[Extracted records]
☆ ☆ ☆ ☆
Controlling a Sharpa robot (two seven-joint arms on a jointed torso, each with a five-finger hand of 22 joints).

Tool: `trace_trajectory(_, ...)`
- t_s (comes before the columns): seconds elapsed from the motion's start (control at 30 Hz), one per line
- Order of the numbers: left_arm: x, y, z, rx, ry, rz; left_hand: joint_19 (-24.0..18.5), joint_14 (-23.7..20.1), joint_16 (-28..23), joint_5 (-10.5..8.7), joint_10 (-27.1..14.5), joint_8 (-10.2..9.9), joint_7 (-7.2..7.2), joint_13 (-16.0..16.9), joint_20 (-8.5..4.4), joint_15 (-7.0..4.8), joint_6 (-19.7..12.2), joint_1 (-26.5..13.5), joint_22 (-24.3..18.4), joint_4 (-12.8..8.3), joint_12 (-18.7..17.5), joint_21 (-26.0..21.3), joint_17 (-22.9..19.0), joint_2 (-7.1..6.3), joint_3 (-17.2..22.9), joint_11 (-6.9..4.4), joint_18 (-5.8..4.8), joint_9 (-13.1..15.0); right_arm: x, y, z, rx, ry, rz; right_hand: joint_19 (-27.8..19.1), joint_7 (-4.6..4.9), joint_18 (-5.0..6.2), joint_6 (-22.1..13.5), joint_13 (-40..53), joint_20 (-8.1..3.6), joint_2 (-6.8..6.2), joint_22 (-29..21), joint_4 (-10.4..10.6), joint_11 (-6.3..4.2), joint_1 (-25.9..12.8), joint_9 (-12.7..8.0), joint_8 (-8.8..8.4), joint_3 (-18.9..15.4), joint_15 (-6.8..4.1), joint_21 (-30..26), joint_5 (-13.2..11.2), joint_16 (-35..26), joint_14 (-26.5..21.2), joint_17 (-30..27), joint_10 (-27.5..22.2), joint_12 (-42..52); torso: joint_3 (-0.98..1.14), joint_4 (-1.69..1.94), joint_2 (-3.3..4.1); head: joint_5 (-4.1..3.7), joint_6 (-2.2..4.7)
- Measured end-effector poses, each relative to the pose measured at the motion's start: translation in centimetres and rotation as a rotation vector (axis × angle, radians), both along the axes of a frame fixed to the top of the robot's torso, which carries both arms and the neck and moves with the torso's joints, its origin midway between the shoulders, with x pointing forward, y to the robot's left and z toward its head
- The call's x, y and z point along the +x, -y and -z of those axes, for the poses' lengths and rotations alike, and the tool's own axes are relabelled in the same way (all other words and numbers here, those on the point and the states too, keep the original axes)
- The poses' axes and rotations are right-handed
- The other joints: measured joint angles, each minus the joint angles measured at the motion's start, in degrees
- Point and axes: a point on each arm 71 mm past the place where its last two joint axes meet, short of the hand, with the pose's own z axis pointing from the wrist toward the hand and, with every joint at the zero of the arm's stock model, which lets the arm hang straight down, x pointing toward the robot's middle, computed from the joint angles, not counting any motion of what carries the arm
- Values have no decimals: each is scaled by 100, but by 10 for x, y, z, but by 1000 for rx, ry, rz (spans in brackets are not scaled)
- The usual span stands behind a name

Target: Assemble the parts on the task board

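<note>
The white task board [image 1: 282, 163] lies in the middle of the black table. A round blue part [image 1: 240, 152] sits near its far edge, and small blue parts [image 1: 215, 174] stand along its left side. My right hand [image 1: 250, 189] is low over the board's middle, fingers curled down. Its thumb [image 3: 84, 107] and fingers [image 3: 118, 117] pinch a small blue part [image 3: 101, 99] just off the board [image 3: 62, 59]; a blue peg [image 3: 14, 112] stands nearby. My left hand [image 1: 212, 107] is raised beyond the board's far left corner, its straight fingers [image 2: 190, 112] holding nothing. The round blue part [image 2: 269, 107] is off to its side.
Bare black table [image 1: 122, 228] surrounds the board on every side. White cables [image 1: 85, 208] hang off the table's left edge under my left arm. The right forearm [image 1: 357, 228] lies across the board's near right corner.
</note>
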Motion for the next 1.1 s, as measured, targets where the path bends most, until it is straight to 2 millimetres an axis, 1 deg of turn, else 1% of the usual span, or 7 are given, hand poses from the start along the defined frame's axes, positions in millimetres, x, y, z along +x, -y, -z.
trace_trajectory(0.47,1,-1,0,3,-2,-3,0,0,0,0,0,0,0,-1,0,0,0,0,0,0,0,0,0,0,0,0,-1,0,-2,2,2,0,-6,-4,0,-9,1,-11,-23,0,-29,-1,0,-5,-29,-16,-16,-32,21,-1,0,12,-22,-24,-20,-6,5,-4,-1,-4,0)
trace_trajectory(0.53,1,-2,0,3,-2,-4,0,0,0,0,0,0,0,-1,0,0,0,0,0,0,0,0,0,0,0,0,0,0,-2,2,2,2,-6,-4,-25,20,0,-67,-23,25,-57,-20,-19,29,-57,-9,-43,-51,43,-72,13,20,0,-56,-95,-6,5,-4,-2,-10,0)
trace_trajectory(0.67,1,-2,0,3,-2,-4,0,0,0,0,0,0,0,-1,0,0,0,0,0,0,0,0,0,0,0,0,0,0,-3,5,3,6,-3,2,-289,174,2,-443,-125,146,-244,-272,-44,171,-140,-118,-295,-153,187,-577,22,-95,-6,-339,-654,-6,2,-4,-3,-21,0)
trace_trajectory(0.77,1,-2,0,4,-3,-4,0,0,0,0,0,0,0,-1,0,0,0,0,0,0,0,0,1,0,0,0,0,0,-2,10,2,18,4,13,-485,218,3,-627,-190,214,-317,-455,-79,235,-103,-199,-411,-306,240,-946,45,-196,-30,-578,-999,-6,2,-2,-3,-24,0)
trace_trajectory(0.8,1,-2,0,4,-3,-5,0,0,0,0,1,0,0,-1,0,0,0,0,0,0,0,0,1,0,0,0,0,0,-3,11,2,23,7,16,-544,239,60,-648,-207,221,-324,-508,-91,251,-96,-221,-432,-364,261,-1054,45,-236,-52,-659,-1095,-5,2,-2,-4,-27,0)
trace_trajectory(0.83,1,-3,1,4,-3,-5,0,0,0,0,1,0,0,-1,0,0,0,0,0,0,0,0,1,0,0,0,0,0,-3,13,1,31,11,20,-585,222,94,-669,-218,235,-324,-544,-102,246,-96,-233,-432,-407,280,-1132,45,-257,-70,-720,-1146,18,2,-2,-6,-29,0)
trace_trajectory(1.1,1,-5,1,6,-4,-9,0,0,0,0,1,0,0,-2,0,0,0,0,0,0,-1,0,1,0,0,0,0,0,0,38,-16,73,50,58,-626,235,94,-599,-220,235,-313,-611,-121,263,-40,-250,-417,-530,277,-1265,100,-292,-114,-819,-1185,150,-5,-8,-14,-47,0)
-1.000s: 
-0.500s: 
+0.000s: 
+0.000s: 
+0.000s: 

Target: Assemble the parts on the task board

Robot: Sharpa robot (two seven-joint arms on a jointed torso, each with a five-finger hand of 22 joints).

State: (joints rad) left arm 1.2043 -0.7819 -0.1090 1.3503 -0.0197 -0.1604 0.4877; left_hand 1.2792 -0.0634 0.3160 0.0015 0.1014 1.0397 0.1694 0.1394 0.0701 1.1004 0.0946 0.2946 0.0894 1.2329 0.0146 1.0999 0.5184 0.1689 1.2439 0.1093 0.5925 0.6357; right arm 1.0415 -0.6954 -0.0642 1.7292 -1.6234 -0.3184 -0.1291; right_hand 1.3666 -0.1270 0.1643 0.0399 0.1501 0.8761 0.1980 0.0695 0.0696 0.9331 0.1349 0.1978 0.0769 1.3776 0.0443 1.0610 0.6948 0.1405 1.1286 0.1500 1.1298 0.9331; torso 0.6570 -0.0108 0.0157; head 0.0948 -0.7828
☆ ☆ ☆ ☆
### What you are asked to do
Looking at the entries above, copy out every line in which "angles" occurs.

### Task response
- The other joints: measured joint angles, each minus the joint angles measured at the motion's start, in degrees
- Point and axes: a point on each arm 71 mm past the place where its last two joint axes meet, short of the hand, with the pose's own z axis pointing from the wrist toward the hand and, with every joint at the zero of the arm's stock model, which lets the arm hang straight down, x pointing toward the robot's middle, computed from the joint angles, not counting any motion of what carries the arm

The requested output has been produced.